[TRY IT]
Lines in the listing below that hold "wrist" are the ones to copy.

[AVAILABLE DATA]
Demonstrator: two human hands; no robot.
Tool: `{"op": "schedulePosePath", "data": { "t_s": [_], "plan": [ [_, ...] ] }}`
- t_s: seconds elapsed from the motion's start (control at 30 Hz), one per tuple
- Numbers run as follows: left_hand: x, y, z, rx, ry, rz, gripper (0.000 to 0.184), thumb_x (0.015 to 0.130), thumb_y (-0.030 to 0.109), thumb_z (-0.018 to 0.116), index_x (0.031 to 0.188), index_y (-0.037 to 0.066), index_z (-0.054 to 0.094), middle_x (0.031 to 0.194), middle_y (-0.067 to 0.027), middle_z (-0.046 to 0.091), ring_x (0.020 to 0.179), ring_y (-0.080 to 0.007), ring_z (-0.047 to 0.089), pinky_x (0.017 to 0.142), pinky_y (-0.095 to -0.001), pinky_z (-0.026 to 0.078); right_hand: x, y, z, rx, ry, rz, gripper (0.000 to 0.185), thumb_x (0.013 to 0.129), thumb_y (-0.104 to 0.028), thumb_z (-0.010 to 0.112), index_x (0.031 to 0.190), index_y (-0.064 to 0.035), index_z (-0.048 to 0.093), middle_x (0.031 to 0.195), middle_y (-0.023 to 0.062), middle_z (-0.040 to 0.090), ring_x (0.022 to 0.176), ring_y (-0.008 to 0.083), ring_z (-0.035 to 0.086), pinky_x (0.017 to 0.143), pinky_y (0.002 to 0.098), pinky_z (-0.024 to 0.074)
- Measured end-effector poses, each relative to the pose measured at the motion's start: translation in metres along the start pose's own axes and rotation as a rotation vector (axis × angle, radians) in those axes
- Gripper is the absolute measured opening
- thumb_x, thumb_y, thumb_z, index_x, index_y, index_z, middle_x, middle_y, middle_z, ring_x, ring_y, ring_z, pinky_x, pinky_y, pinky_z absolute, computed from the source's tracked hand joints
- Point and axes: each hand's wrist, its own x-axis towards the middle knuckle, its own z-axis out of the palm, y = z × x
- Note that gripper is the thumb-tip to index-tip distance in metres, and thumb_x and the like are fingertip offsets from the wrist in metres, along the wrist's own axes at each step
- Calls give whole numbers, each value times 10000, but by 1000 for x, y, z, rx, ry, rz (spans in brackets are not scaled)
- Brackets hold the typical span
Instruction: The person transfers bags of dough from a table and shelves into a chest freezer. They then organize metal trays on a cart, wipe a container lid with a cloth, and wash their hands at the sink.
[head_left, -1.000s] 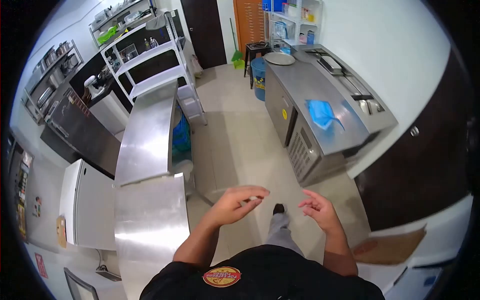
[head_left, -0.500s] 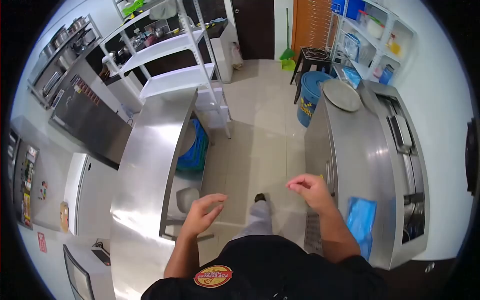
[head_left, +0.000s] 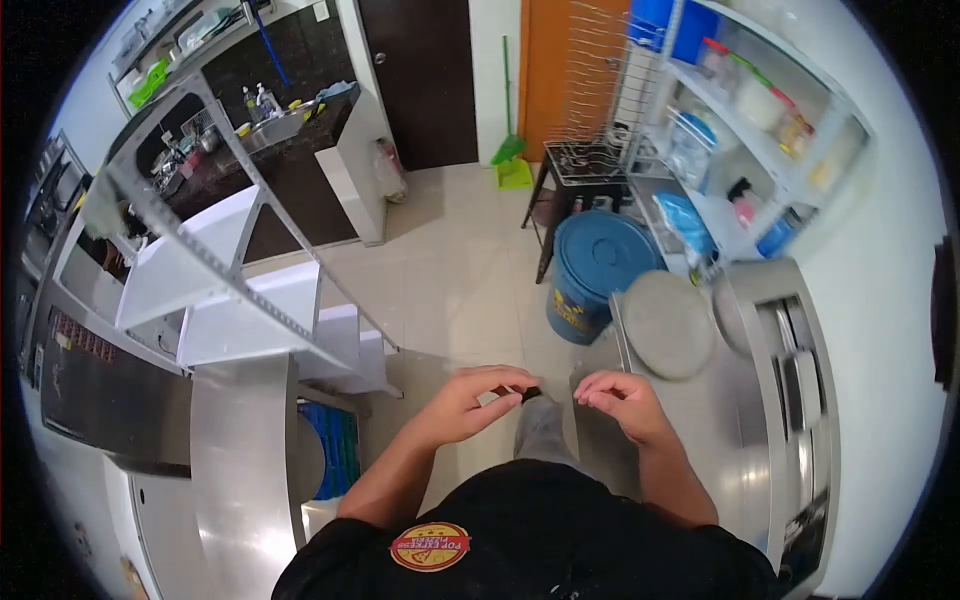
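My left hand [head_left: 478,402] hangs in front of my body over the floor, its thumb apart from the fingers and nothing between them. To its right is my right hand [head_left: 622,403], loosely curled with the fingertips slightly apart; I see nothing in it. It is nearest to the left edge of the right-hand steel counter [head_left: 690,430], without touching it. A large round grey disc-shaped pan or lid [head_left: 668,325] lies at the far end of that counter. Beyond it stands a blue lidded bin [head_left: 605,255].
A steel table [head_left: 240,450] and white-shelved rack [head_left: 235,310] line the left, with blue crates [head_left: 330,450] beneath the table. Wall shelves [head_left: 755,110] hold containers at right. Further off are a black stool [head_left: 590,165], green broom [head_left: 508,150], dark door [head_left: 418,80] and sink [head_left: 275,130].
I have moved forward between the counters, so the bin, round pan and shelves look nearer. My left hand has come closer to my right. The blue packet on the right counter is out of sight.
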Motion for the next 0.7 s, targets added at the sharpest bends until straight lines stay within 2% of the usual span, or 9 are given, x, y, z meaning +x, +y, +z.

[OUTPUT OF THE TASK]
- Point and axes: each hand's wrist, its own x-axis towards the middle knuckle, its own z-axis out of the palm, y = z × x
- Note that gripper is the thumb-tip to index-tip distance in metres, and thumb_x and the like are fingertip offsets from the wrist in metres, along the wrist's own axes at each step

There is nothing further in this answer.